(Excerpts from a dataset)

■ ■ ■ ■ ■ ■ ■

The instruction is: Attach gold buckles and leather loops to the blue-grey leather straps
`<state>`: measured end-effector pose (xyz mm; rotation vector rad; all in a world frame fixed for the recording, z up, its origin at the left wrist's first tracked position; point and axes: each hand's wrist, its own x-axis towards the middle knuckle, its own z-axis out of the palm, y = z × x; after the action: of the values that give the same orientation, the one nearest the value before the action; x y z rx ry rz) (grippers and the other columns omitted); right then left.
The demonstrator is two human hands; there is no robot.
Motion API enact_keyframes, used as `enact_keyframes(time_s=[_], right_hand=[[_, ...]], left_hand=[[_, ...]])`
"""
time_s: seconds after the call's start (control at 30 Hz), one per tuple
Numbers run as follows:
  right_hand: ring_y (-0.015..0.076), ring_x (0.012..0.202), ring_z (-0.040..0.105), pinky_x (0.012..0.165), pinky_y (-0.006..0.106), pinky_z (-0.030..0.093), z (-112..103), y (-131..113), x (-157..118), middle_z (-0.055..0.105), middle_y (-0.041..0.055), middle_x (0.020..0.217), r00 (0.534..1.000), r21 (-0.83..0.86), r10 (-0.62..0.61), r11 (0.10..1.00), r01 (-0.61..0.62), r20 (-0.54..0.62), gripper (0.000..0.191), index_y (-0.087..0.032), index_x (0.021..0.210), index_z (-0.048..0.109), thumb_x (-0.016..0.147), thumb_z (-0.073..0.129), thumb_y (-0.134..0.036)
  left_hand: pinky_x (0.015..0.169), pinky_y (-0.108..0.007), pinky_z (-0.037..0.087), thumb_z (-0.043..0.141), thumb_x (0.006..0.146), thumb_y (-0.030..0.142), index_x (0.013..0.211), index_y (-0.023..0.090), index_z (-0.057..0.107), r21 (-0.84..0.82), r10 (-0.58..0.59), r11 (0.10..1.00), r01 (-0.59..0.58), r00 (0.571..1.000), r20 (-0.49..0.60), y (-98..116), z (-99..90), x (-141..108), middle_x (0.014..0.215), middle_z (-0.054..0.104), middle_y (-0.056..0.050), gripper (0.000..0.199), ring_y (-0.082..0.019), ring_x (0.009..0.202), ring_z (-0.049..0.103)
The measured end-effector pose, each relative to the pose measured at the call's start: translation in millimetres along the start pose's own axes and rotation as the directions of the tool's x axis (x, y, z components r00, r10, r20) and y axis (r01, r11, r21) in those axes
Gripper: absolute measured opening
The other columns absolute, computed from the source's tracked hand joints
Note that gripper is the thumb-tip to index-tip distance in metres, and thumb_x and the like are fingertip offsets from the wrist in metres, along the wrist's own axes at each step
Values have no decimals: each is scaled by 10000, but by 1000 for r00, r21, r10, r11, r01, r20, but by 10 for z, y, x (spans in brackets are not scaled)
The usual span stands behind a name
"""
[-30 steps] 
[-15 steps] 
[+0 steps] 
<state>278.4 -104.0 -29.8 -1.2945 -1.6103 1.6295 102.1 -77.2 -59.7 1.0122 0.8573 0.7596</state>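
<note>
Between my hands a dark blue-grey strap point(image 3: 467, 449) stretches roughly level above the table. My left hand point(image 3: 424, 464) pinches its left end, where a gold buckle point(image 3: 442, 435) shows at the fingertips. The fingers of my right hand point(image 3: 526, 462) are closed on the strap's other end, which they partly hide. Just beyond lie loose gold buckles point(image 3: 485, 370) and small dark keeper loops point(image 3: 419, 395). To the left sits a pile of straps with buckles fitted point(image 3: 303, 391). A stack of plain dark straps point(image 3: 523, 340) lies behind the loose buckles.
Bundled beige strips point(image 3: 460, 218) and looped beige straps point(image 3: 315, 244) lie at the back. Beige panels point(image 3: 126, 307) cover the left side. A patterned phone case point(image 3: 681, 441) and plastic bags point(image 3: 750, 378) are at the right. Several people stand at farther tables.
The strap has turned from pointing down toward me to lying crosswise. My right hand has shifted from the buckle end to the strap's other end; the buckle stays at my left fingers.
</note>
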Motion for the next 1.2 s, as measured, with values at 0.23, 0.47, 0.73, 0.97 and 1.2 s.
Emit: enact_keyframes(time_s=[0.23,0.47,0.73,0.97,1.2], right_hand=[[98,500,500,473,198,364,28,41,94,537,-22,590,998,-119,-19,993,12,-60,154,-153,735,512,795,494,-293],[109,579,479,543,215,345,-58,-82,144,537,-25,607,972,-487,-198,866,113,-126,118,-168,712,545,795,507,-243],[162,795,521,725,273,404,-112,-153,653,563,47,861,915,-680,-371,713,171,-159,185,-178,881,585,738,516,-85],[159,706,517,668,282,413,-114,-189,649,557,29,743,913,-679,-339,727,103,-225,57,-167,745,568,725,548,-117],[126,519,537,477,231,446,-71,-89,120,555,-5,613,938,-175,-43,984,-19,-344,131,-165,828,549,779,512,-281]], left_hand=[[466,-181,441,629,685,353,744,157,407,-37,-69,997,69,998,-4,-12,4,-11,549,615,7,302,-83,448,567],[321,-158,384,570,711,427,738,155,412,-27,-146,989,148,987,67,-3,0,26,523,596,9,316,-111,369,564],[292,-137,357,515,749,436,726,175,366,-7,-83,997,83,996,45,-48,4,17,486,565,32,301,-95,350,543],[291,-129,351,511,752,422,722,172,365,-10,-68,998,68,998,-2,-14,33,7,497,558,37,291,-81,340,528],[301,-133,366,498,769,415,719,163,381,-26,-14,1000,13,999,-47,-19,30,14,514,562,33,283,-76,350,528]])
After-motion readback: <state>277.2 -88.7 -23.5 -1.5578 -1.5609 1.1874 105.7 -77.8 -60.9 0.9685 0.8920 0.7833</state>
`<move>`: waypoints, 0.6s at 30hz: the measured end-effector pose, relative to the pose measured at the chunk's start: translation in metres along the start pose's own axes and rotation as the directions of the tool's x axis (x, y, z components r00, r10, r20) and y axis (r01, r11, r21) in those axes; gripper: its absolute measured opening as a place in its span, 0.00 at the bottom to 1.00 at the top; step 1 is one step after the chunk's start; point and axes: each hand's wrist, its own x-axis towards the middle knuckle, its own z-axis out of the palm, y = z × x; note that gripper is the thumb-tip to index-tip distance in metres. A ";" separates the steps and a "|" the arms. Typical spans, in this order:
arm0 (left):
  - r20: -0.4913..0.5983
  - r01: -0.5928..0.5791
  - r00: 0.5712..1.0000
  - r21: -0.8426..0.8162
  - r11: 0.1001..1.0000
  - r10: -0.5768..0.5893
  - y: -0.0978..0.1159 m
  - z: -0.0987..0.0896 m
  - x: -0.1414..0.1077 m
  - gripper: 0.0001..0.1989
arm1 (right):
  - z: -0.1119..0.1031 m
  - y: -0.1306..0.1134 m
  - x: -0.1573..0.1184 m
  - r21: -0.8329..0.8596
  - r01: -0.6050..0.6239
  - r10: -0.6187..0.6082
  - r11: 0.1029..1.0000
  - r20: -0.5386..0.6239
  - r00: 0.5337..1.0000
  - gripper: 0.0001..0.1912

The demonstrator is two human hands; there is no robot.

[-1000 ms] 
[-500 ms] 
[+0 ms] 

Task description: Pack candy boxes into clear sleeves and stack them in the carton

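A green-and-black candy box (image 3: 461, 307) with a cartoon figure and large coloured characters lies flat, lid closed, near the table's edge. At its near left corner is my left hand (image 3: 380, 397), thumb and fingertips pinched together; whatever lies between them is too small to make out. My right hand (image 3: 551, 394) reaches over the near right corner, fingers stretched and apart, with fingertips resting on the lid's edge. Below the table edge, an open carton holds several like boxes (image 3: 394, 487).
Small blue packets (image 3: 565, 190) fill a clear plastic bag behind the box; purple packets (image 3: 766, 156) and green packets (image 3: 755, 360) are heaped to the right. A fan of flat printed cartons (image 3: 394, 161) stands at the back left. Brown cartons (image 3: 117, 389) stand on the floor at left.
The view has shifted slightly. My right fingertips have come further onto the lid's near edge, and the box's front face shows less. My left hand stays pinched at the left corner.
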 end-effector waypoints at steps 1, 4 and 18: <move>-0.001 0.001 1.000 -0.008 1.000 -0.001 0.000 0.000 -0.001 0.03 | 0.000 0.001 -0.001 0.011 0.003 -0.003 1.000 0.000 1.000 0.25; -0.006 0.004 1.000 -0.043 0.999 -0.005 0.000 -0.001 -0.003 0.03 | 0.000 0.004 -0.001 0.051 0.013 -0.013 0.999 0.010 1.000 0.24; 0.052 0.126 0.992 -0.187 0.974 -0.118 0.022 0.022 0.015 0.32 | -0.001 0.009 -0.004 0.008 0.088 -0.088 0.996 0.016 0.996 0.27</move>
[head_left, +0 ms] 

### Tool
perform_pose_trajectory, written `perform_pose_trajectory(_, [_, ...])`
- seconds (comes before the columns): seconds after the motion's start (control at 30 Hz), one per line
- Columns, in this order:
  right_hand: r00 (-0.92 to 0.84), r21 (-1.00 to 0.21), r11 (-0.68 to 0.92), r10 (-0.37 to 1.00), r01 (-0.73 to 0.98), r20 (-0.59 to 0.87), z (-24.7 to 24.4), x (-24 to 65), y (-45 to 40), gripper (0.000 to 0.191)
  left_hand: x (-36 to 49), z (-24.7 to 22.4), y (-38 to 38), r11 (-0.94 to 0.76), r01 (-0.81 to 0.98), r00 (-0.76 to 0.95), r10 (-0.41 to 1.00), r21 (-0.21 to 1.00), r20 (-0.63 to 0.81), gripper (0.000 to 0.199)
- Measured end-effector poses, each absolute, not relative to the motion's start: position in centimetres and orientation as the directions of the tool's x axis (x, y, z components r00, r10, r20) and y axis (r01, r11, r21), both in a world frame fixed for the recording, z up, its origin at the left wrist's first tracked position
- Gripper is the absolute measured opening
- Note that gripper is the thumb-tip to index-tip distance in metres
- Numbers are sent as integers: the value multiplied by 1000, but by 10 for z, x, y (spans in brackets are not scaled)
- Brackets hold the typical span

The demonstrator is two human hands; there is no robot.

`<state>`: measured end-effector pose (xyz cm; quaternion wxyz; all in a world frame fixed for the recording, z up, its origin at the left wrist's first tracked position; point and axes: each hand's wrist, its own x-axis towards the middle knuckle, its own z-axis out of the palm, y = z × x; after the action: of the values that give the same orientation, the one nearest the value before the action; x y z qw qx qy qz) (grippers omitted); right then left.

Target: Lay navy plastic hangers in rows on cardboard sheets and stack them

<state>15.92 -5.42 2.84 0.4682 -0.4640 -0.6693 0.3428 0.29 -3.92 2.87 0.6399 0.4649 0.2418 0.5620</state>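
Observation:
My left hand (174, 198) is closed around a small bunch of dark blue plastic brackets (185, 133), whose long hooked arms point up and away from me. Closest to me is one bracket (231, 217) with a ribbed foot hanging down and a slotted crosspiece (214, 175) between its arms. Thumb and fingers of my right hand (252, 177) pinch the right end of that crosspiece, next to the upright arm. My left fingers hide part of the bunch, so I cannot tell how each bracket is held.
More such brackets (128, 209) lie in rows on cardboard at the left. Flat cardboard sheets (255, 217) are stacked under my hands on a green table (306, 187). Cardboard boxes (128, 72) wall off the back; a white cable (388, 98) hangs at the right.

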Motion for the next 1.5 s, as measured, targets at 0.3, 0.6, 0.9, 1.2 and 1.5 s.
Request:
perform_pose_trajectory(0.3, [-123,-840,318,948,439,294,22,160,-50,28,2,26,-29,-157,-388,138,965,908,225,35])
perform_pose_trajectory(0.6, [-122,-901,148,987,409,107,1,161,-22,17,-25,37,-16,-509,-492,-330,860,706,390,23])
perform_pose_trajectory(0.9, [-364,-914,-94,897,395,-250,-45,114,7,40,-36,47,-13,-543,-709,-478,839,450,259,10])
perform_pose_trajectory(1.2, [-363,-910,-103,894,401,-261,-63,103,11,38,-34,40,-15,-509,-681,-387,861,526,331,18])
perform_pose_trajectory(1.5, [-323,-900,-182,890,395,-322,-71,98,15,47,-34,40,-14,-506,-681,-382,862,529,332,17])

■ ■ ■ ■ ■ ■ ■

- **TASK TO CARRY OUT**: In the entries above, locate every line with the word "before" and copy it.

- **TASK ANSWER**:
`<state>`: measured end-effector pose (xyz mm; rotation vector rad; all in a world frame fixed for the recording, z up, its origin at the left wrist's first tracked position; point and axes: each hand's wrist, its own x-axis towards the middle knuckle, its own z-axis out of the palm, y = z × x; after the action: of the values that give the same orientation, the one nearest the value before the action; x y z rx ry rz) (grippers and the other columns omitted); right then left.
- seconds (comes before the columns): seconds after the motion's start (control at 30 Hz), one per line
`<state>`: measured end-effector pose (xyz cm; quaternion wxyz; all in a world frame fixed for the recording, z up, its origin at the left wrist's first tracked position; point and axes: each hand's wrist, its own x-axis towards the middle knuckle, its own z-axis out of the palm, y = z × x; after the action: of the values that give the same orientation, the one nearest the value before the action; x y z qw qx qy qz) (grippers omitted); right then left.

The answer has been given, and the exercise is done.